▶ [What you will do]: I would like the lines below, from the one with "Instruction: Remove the" through the one with "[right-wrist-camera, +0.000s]", copied exactly and without any pictures.

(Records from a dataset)
☆ ☆ ☆ ☆

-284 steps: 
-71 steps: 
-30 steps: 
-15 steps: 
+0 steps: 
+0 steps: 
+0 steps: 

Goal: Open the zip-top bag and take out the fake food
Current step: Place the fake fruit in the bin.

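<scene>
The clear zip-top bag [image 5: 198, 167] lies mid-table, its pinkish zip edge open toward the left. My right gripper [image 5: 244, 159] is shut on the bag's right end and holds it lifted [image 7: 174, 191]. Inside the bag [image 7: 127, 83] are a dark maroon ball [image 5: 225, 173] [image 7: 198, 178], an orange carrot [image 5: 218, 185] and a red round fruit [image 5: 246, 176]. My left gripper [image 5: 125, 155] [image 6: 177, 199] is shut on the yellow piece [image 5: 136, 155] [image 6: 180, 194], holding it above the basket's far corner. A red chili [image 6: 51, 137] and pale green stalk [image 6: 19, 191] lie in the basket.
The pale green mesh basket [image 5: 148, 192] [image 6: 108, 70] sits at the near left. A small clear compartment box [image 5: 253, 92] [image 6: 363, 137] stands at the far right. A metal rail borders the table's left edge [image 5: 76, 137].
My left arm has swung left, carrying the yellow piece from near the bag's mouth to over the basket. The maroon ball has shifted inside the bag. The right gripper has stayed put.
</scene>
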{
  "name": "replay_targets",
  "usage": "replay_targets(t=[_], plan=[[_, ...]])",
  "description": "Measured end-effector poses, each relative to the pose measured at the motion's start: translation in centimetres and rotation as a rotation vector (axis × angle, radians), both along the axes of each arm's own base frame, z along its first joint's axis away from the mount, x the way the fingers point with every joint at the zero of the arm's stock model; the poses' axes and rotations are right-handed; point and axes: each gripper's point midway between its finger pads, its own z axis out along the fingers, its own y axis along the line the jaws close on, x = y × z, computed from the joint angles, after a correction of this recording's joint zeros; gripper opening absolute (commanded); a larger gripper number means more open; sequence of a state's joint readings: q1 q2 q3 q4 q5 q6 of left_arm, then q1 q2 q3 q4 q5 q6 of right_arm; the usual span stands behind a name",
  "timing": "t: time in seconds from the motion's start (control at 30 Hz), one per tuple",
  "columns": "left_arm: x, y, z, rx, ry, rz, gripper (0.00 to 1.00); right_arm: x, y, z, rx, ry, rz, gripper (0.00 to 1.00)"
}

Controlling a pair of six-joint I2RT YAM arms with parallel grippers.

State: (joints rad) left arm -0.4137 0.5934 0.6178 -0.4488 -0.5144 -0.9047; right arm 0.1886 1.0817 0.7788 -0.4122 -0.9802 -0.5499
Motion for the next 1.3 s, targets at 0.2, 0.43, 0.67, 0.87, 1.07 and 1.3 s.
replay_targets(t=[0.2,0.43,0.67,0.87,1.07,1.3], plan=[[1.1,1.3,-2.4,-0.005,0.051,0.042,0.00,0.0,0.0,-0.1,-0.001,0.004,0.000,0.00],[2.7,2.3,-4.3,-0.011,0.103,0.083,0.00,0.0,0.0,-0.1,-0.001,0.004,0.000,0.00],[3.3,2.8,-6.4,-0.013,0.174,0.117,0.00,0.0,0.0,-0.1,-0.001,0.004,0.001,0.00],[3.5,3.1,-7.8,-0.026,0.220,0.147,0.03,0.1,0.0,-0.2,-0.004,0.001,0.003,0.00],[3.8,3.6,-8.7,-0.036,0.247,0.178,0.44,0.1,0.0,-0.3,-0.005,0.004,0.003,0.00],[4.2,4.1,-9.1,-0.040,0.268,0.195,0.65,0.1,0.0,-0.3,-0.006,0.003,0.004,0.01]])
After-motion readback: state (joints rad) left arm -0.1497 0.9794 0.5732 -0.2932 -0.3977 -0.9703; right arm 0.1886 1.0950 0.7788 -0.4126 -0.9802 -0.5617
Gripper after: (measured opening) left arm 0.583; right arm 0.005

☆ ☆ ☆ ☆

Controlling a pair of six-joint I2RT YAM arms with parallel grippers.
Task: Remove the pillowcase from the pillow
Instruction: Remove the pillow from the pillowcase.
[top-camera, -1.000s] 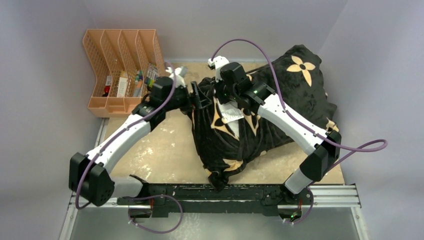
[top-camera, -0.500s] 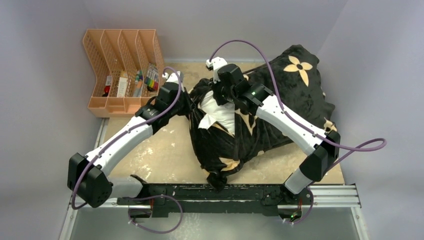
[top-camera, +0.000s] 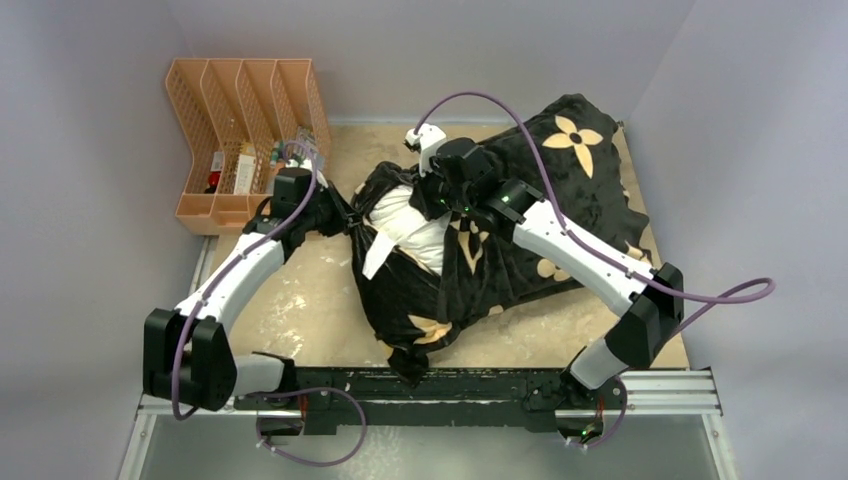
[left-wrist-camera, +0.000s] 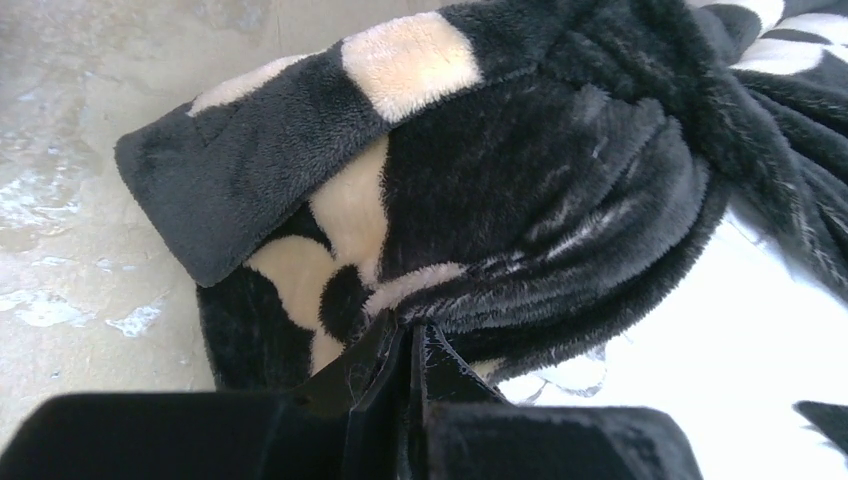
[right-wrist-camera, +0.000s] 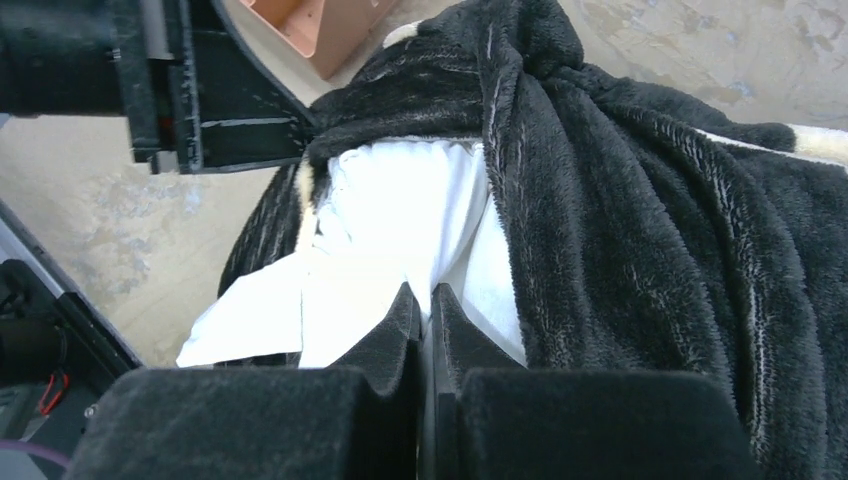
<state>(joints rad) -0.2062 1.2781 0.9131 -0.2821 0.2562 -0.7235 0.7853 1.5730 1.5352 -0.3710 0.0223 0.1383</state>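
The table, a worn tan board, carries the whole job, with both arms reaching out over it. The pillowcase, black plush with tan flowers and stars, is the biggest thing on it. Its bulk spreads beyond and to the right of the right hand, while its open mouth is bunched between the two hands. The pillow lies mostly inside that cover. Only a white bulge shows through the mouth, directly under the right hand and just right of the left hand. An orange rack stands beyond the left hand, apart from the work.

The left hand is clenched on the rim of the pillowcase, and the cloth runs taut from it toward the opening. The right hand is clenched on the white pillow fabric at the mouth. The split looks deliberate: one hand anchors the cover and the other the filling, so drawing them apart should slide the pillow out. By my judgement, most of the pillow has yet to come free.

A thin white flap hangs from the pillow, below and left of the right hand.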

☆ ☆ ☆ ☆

▶ [Exercise output]:
Instruction: Remove the pillow from the pillowcase.
[top-camera, -1.000s] 
[top-camera, -0.500s] 
[top-camera, +0.000s] 
[left-wrist-camera, +0.000s] 
[right-wrist-camera, +0.000s] 

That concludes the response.